+++ DATA BLOCK +++

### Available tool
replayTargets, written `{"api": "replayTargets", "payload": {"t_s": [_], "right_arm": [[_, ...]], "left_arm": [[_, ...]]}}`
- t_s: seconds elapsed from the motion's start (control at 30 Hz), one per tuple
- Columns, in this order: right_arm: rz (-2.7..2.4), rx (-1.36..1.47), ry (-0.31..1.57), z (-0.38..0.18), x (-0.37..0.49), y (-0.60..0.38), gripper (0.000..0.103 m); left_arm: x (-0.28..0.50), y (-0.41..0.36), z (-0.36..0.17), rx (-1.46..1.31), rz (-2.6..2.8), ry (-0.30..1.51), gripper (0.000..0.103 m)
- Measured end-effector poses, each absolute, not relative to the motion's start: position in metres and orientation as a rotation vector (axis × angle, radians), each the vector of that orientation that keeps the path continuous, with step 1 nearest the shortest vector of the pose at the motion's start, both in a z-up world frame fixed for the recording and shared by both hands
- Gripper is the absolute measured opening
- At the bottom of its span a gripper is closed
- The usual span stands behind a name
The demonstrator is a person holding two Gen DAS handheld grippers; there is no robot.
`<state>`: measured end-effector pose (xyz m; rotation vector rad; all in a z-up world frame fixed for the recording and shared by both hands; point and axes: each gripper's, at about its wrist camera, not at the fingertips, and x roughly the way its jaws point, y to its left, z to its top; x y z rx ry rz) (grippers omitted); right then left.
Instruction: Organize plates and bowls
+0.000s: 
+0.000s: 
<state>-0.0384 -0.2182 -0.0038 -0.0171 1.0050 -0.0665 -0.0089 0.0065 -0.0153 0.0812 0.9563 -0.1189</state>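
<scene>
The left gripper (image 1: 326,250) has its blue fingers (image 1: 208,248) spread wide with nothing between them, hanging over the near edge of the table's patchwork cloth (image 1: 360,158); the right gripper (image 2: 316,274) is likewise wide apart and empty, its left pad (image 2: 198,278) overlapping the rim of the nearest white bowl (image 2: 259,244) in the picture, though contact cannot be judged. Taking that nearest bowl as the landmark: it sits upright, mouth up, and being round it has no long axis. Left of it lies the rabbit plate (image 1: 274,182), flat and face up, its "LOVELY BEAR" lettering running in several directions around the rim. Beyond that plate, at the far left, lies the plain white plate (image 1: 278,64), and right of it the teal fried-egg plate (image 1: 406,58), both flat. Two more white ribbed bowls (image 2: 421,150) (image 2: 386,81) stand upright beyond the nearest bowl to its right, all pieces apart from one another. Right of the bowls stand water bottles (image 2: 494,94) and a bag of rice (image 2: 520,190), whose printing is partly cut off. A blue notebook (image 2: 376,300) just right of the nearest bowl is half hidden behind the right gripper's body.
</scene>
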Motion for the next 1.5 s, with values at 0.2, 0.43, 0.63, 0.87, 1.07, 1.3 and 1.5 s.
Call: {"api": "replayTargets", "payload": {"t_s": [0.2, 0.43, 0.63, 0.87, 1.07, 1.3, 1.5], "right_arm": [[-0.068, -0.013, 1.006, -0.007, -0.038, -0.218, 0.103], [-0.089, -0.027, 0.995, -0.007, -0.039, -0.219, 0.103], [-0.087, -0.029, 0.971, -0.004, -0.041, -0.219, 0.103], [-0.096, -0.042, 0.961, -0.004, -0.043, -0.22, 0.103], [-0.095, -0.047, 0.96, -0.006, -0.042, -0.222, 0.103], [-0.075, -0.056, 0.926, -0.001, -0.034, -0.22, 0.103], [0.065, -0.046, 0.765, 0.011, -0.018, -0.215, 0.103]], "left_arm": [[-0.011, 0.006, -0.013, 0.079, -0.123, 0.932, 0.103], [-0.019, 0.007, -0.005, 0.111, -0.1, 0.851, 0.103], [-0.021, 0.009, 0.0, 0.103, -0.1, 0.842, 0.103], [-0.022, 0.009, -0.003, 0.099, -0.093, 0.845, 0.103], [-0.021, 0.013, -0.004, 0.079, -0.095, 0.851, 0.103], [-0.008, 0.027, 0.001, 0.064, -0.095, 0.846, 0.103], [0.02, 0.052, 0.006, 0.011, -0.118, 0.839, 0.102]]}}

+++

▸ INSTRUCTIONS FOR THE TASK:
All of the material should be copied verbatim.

▸ EXPECTED ANSWER:
### Available tool
replayTargets, written `{"api": "replayTargets", "payload": {"t_s": [_], "right_arm": [[_, ...]], "left_arm": [[_, ...]]}}`
- t_s: seconds elapsed from the motion's start (control at 30 Hz), one per tuple
- Columns, in this order: right_arm: rz (-2.7..2.4), rx (-1.36..1.47), ry (-0.31..1.57), z (-0.38..0.18), x (-0.37..0.49), y (-0.60..0.38), gripper (0.000..0.103 m); left_arm: x (-0.28..0.50), y (-0.41..0.36), z (-0.36..0.17), rx (-1.46..1.31), rz (-2.6..2.8), ry (-0.30..1.51), gripper (0.000..0.103 m)
- Measured end-effector poses, each absolute, not relative to the motion's start: position in metres and orientation as a rotation vector (axis × angle, radians), each the vector of that orientation that keeps the path continuous, with step 1 nearest the shortest vector of the pose at the motion's start, both in a z-up world frame fixed for the recording and shared by both hands
- Gripper is the absolute measured opening
- At the bottom of its span a gripper is closed
- The usual span stands behind a name
The demonstrator is a person holding two Gen DAS handheld grippers; there is no robot.
`<state>`: measured end-effector pose (xyz m; rotation vector rad; all in a z-up world frame fixed for the recording and shared by both hands; point and axes: each gripper's, at about its wrist camera, not at the fingertips, and x roughly the way its jaws point, y to its left, z to its top; x y z rx ry rz) (grippers omitted); right then left.
Instruction: Organize plates and bowls
+0.000s: 
+0.000s: 
<state>-0.0384 -0.2182 -0.0038 -0.0171 1.0050 -0.0665 -0.0089 0.0065 -0.0153 0.0812 0.9563 -0.1189</state>
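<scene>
The left gripper (image 1: 326,250) has its blue fingers (image 1: 208,248) spread wide with nothing between them, hanging over the near edge of the table's patchwork cloth (image 1: 360,158); the right gripper (image 2: 316,274) is likewise wide apart and empty, its left pad (image 2: 198,278) overlapping the rim of the nearest white bowl (image 2: 259,244) in the picture, though contact cannot be judged. Taking that nearest bowl as the landmark: it sits upright, mouth up, and being round it has no long axis. Left of it lies the rabbit plate (image 1: 274,182), flat and face up, its "LOVELY BEAR" lettering running in several directions around the rim. Beyond that plate, at the far left, lies the plain white plate (image 1: 278,64), and right of it the teal fried-egg plate (image 1: 406,58), both flat. Two more white ribbed bowls (image 2: 421,150) (image 2: 386,81) stand upright beyond the nearest bowl to its right, all pieces apart from one another. Right of the bowls stand water bottles (image 2: 494,94) and a bag of rice (image 2: 520,190), whose printing is partly cut off. A blue notebook (image 2: 376,300) just right of the nearest bowl is half hidden behind the right gripper's body.
</scene>
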Motion for the next 1.5 s, with values at 0.2, 0.43, 0.63, 0.87, 1.07, 1.3 and 1.5 s.
Call: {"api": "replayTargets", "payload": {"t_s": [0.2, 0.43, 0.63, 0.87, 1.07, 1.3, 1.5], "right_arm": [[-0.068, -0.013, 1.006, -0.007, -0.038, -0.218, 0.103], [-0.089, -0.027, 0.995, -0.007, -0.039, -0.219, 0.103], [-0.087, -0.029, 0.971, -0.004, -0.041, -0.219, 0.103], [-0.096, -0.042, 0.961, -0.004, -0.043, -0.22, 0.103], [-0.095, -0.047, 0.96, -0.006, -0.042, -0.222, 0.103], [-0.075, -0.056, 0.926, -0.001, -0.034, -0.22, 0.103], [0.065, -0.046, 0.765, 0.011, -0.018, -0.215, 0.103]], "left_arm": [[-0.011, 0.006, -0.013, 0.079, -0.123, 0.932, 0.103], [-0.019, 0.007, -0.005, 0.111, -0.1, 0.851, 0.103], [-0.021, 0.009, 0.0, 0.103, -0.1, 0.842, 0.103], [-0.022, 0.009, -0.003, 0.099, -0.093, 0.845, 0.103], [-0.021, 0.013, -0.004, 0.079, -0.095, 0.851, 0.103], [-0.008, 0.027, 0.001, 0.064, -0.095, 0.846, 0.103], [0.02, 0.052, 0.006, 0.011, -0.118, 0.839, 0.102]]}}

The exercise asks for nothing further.